[Start of Attachment]

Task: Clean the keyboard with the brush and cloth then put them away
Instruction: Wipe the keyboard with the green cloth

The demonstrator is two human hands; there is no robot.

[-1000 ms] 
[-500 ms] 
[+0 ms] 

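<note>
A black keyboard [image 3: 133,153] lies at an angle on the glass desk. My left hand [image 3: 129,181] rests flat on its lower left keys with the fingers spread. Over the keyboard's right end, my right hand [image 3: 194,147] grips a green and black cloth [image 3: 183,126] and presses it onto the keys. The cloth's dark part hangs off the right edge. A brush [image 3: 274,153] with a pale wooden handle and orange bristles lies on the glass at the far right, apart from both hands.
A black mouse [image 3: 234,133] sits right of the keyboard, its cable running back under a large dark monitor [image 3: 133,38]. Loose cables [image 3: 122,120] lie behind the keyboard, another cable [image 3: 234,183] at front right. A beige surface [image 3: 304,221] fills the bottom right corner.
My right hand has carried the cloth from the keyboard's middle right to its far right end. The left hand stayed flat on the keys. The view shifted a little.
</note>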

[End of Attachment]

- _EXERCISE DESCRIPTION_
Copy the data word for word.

- _SOLUTION FOR THIS TASK_
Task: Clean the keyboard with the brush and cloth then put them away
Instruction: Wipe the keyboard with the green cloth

The demonstrator is two human hands; there is no robot.

[-1000 ms] 
[-500 ms] 
[+0 ms] 

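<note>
A black keyboard [image 3: 133,153] lies at an angle on the glass desk. My left hand [image 3: 129,181] rests flat on its lower left keys with the fingers spread. Over the keyboard's right end, my right hand [image 3: 194,147] grips a green and black cloth [image 3: 183,126] and presses it onto the keys. The cloth's dark part hangs off the right edge. A brush [image 3: 274,153] with a pale wooden handle and orange bristles lies on the glass at the far right, apart from both hands.
A black mouse [image 3: 234,133] sits right of the keyboard, its cable running back under a large dark monitor [image 3: 133,38]. Loose cables [image 3: 122,120] lie behind the keyboard, another cable [image 3: 234,183] at front right. A beige surface [image 3: 304,221] fills the bottom right corner.
My right hand has carried the cloth from the keyboard's middle right to its far right end. The left hand stayed flat on the keys. The view shifted a little.
</note>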

No further output is required, since the answer is complete.